[Patches] [ python-Patches-545300 ] sgmllib support for additional tag forms

noreply@sourceforge.net noreply@sourceforge.net
Fri, 22 Nov 2002 01:23:57 -0800


Patches item #545300, was opened at 2002-04-17 20:16
You can respond by visiting: 
https://sourceforge.net/tracker/?func=detail&atid=305470&aid=545300&group_id=5470

Category: Library (Lib)
Group: Python 2.3
Status: Open
Resolution: None
Priority: 5
Submitted By: Steven F. Lott (slott56)
Assigned to: Fred L. Drake, Jr. (fdrake)
Summary: sgmllib support for additional tag forms

Initial Comment:
MS-word generated HTML includes declaration 
tags of the form: 
<![if !supportEmptyParas]>&nbsp;<![endif]>
scattered throughout the body of an HTML 
document.

The current sgmllib parse_declaration routine 
rejects these as invalid syntax, where browsers 
tolerate these embedded declarations.

This patch accepts these declaration forms.

----------------------------------------------------------------------

>Comment By: Martin v.
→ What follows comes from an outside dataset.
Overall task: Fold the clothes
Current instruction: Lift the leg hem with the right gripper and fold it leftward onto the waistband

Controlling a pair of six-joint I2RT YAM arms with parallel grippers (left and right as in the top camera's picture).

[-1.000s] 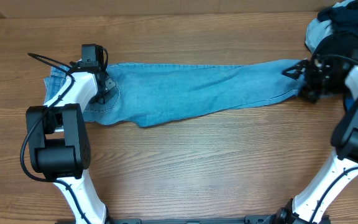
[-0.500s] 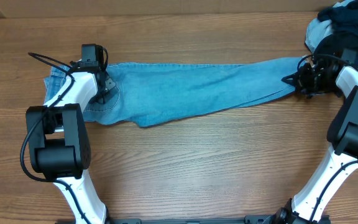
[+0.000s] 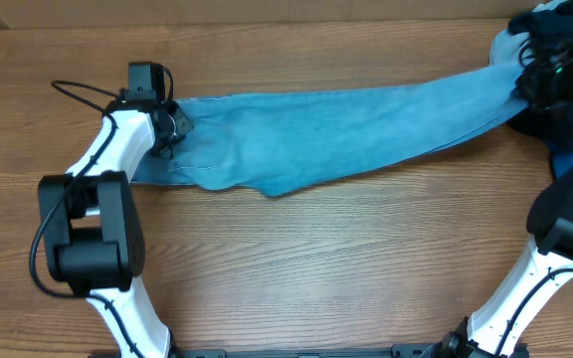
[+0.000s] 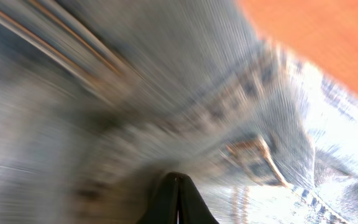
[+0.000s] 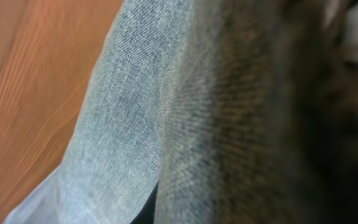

L÷wis (loewis)
Date: 2002-11-22 10:23

Message:
Logged In: YES 
user_id=21627

I now recommend to approve this patch. It improves SGML
correctness, and, while supporting an MS extension,
explicitly points out that it is doing so.

----------------------------------------------------------------------

Comment By: Steven F. Lott (slott56)
Date: 2002-04-22 20:50

Message:
Logged In: YES 
user_id=328067

My suggestion for handling this MS extension syntax is 
to (1) tolerate the extension without an error, (2) treat it 
as an SGML marked section, using the 
unknown_decl() call-back.  Since this is a separate 
function, subclasses can override to alter this behavior.  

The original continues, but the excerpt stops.